== Task objective ==
Copy the lines of the data below exactly, starting at the first and stopping after the line that contains "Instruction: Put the"; include no pictures.

== Data below ==
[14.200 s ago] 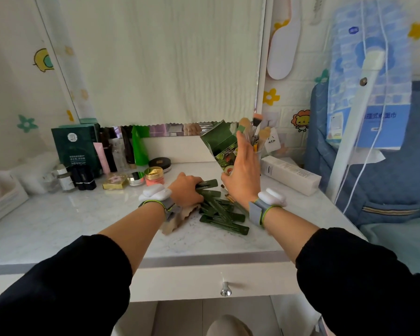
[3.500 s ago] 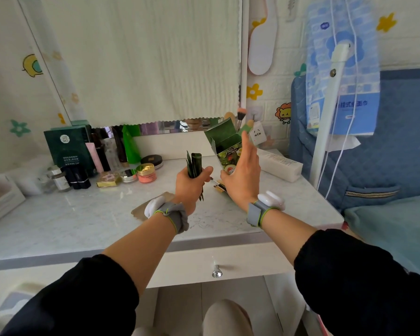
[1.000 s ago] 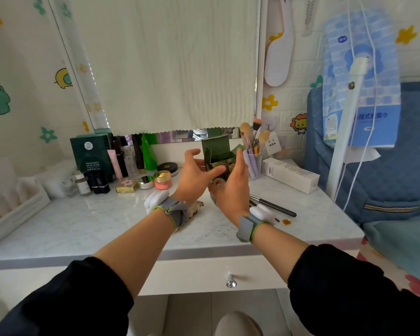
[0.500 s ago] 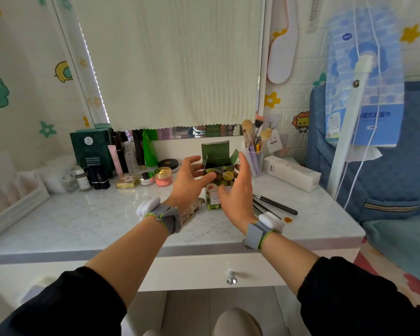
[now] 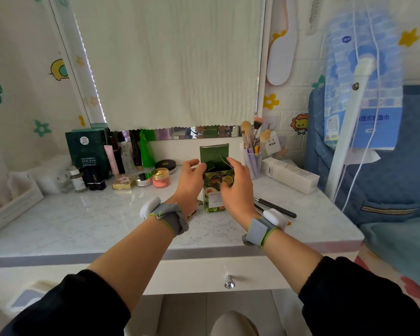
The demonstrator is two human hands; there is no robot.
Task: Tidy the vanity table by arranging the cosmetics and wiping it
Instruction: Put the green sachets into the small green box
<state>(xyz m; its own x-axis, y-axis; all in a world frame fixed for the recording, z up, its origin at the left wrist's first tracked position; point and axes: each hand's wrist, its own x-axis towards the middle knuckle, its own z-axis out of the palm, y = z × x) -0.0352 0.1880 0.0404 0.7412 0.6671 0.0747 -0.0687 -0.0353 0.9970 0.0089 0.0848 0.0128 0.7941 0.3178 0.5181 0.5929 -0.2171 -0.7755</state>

== Result ==
[14.200 s ago] 
[3.500 s ago] 
[1.000 s ago] 
[0.500 s ago] 
[now] 
The demonstrator is two human hands; there is no robot.
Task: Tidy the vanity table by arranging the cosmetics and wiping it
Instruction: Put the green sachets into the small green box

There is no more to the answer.